#### Material provided:
□ □ □

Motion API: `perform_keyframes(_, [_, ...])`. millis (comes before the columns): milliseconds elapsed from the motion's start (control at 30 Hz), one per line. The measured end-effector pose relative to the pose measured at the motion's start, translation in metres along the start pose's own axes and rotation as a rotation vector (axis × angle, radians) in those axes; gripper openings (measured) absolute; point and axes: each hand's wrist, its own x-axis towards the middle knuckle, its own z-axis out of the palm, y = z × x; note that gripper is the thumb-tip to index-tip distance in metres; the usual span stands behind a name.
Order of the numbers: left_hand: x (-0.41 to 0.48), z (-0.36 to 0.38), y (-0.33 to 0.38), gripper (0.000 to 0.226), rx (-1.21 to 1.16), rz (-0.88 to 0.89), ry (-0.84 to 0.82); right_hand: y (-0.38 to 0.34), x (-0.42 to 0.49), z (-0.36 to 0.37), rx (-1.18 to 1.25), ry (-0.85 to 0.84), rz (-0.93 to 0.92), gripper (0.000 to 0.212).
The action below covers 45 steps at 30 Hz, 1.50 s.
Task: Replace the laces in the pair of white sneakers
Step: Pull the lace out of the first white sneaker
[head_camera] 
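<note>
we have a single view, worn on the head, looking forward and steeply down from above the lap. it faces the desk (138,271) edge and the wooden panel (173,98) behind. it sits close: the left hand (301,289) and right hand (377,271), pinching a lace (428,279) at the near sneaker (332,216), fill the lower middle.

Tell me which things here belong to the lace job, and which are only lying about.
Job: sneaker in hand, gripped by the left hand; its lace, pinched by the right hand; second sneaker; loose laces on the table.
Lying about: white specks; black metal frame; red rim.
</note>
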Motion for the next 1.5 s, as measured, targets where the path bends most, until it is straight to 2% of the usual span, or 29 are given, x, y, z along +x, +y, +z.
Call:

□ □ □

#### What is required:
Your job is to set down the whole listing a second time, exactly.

#### Reply to the exercise:
Motion API: `perform_keyframes(_, [_, ...])`. millis (comes before the columns): milliseconds elapsed from the motion's start (control at 30 Hz), one per line. The measured end-effector pose relative to the pose measured at the motion's start, translation in metres along the start pose's own axes and rotation as a rotation vector (axis × angle, radians) in those axes; gripper openings (measured) absolute; point and axes: each hand's wrist, its own x-axis towards the middle knuckle, its own z-axis out of the palm, y = z × x; note that gripper is the thumb-tip to index-tip distance in metres; the usual span stands behind a name.
Order of the numbers: left_hand: x (-0.41 to 0.48), z (-0.36 to 0.38), y (-0.33 to 0.38), gripper (0.000 to 0.226), rx (-1.21 to 1.16), rz (-0.88 to 0.89), ry (-0.84 to 0.82); right_hand: y (-0.38 to 0.34), x (-0.42 to 0.49), z (-0.36 to 0.37), rx (-1.18 to 1.25), ry (-0.85 to 0.84), rz (-0.93 to 0.92), gripper (0.000 to 0.212).
The action below covers 45 steps at 30 Hz, 1.50 s.
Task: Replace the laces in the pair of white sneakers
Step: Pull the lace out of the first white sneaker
[head_camera] 
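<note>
we have a single view, worn on the head, looking forward and steeply down from above the lap. it faces the desk (138,271) edge and the wooden panel (173,98) behind. it sits close: the left hand (301,289) and right hand (377,271), pinching a lace (428,279) at the near sneaker (332,216), fill the lower middle.

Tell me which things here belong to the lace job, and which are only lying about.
Job: sneaker in hand, gripped by the left hand; its lace, pinched by the right hand; second sneaker; loose laces on the table.
Lying about: white specks; black metal frame; red rim.
</note>
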Motion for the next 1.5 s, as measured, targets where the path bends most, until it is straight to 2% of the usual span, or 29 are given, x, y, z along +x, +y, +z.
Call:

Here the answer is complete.